Macondo en mi recuerdo
Es uno de esos libros al que vuelvo siempre; el que abro por cualquier página sabiendo que, lea lo que lea, me volverá a entusiasmar. Su prosa espléndida, sus historias, sus personajes inverosímiles, tan reales en su irrealidad...
Fue en aquel tiempo de adolescencia cuando yo, ensimismada en lo hermoso, contaba estrellas desde mi ventana, y cada noche miraba la luna sabiendo que otros ojos la miraban también a la misma hora; teníamos un compromiso, un acuerdo tácito para ese encuentro íntimo, una cita furtiva en un cielo inmenso que nuestro romanticismo convertía en milagro.
Muchos años después, frente al pelotón de fusilamiento, el coronel Aureliano Buendía había de recordar aquella tarde remota en la que su padre lo llevó a conocer el hielo. Así empezaba el libro que me llevaría a descubrir con su realismo mágico qué había detrás de la anciana vestida de negro sentada en su silla de anea. Con la mirada perdida y las manos juntas, Úrsula era la viva imagen de la soledad. La veo ahora en la portada del libro que ha envejecido conmigo y recuerdo el momento en que la vi por primera vez. En aquel tiempo yo me movía entre el entusiasmo y el desconcierto, entre la risa y el llanto, entre los versos y los libros románticos, derritiéndome con las emociones de historias de amores que hacía mías y me hacían soñar. Ya entonces me gustaba leer. Mucho. Pasaba el tiempo perdiéndome en las vidas de otros, viajando con ellos, sintiendo con ellos, conociendo el mundo a través de sus sensaciones.
Cien años de soledad llegó a mis manos para marcar un antes y un después en mi afición por la lectura. La fuerza de su realismo mágico me envolvía, aquella prosa espléndida narraba lo inverosímil haciéndolo tan real que casi podía tocarlo. Recuerdo los atardeceres en un jardín con buganvillas donde, de la mano del que miraba la luna conmigo, comentábamos frases del libro que nos gustaban especialmente: El sol salió con tanta fuerza que la claridad crujió como un balandro... Macondo se nos hizo familiar como si aquel pueblo encantado formara parte de nuestras vidas. Paseábamos sus calles imaginarias devorando esa prosa maravillosa que nos enseñaba la magia, el sentir rotundo de unos personajes que no se parecían a ningún otro de los libros que leíamos. Uno no es de ninguna parte mientras no tenga un muerto bajo tierra.
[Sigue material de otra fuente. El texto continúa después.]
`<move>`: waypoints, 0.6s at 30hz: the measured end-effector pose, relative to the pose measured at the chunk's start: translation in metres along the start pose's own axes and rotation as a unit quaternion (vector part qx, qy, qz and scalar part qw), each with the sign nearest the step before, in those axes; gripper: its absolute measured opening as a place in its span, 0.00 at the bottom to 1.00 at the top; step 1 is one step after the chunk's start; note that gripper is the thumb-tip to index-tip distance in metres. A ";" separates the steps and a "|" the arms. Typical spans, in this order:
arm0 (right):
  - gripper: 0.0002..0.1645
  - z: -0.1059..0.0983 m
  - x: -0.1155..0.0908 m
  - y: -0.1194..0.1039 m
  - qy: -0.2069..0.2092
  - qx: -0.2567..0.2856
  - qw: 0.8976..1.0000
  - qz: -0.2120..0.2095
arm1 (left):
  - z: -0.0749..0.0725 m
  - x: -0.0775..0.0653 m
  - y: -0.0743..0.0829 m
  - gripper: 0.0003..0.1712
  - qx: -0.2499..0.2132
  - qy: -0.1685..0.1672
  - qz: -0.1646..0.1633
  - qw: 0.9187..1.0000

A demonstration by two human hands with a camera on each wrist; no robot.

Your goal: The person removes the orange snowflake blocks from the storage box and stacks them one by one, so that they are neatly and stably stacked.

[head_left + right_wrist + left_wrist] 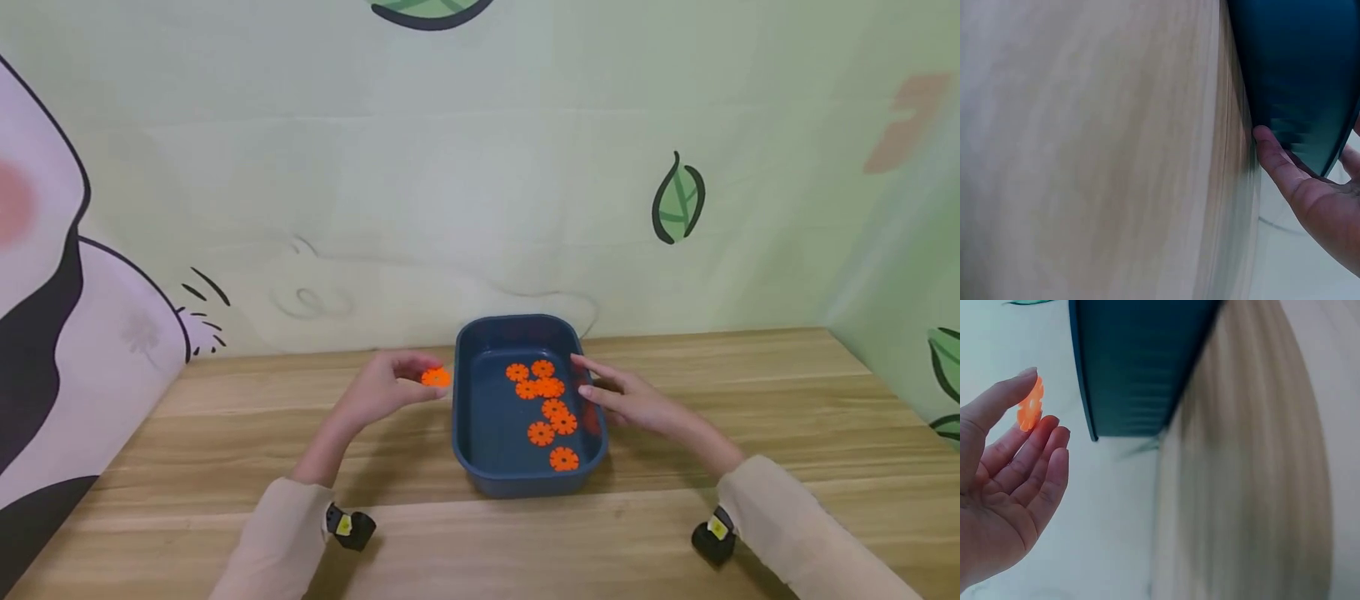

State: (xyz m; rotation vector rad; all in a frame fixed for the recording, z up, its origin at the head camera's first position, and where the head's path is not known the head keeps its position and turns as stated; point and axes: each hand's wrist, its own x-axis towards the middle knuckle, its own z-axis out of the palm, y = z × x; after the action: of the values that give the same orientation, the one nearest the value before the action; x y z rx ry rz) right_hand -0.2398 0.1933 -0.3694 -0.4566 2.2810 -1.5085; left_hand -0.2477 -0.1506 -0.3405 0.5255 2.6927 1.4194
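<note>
My left hand [381, 388] pinches an orange notched plastic disc [436, 377] between thumb and fingers, just outside the left rim of a dark blue plastic bin [468, 479]. In the left wrist view the disc [1030, 405] is edge-on to the camera, and the other fingers lie loosely bent below it. Several more orange notched discs [541, 433] lie flat inside the bin, mostly along its right half, some overlapping. My right hand [633, 402] holds the bin's right wall, with digits at the rim and one low along the outside [1272, 156].
The bin stands on a wood-grain table [420, 542], close to a pale green wall covering [450, 208] with printed leaves. Each wrist carries a small black camera [354, 530] on a strap.
</note>
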 end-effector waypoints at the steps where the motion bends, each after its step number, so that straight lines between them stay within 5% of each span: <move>1: 0.37 0.000 0.000 0.000 -0.001 0.001 1.000 0.001 | -0.001 -0.001 -0.003 0.22 0.001 0.000 -0.004 1.000; 10: 0.38 0.001 -0.001 -0.001 -0.005 0.019 1.000 0.011 | -0.004 -0.004 -0.017 0.23 0.012 -0.024 -0.035 0.999; 18: 0.39 -0.005 -0.004 0.000 -0.006 0.030 1.000 0.003 | 0.000 0.007 -0.031 0.22 0.060 -0.049 -0.038 0.996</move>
State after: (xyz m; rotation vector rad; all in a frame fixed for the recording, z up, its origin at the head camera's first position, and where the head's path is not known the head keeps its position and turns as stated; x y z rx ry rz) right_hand -0.2388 0.1991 -0.3668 -0.4404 2.2194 -1.5624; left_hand -0.2631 -0.1642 -0.3652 0.4821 2.7005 1.1881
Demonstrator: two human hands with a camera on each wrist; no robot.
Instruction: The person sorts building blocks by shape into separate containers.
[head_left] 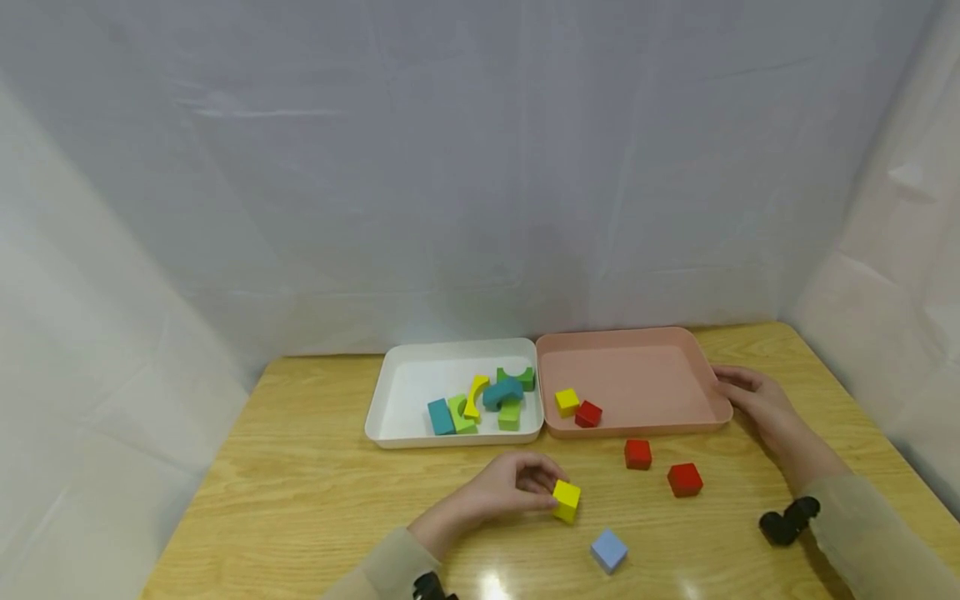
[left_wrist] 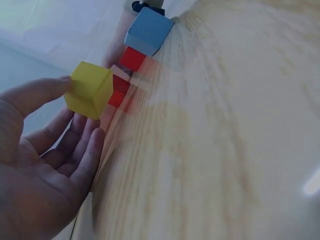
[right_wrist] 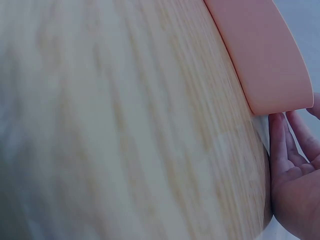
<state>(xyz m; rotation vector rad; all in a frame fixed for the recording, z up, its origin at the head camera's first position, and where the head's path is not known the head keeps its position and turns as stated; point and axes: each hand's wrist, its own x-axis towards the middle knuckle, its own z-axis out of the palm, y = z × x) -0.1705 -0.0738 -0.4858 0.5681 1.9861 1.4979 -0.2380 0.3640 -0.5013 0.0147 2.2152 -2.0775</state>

Muchas veces imaginé Macondo, sus árboles, sus hamacas, sus turpiales y petirrojos, su lluvia mansa de flores amarillas... “Macondo no es un lugar, sino un estado de ánimo que le permite a uno ver lo que quiere ver y verlo como quiere”. Lo decía García Márquez, hablando de esa historia fascinante que él imaginó en un pueblo inexistente, lleno de vidas intensas que vivirán para siempre en las páginas de un libro inmortal. Un libro de soledades que me acompañaron siempre. Su autor, mago de las palabras, me hizo creer en los milagros llevándome con él a una casa llena de vida donde un enorme castaño veía las intimidades de un coronel.
Cuando supe que Cien años de soledad se vería en una serie de televisión, pensé en no verla, para no alterar ni un ápice el fascinante recuerdo del Macondo que el libro me enseñó. Pero me decidí a ver en imágenes a la Úrsula que conocí en las palabras, aquella anciana rotunda y sabia que le decía a su hijo: Si te encuentras por ahí a la mala hora, acuérdate de tu madre. Y empecé a ver la serie: muy bien recreado el paisaje, el pueblo, sus personajes... , todo lo que he visto antes paseando mis ojos por una prosa exuberante que me cautivó. La pantalla me acercaba los gestos, los detalles, las tragedias, la melancolía, el latido arrítmico de una pasión absolutamente irrepetible. Todo me invita a seguir la serie hasta el final, aunque sé que ninguna imagen de Macondo igualará la fuerza imparable de la palabra escrita. Entonces empezó el viento incipiente, lleno de voces del pasado, de murmullos de geranios antiguos, de suspiros de desengaños...Vuelvo al Macondo imaginado. Vuelvo al jardín con buganvillas y a la luna para dos. Vuelvo a la magia de un encantamiento escrito que me envolvió para siempre con su lluvia de flores amarillas.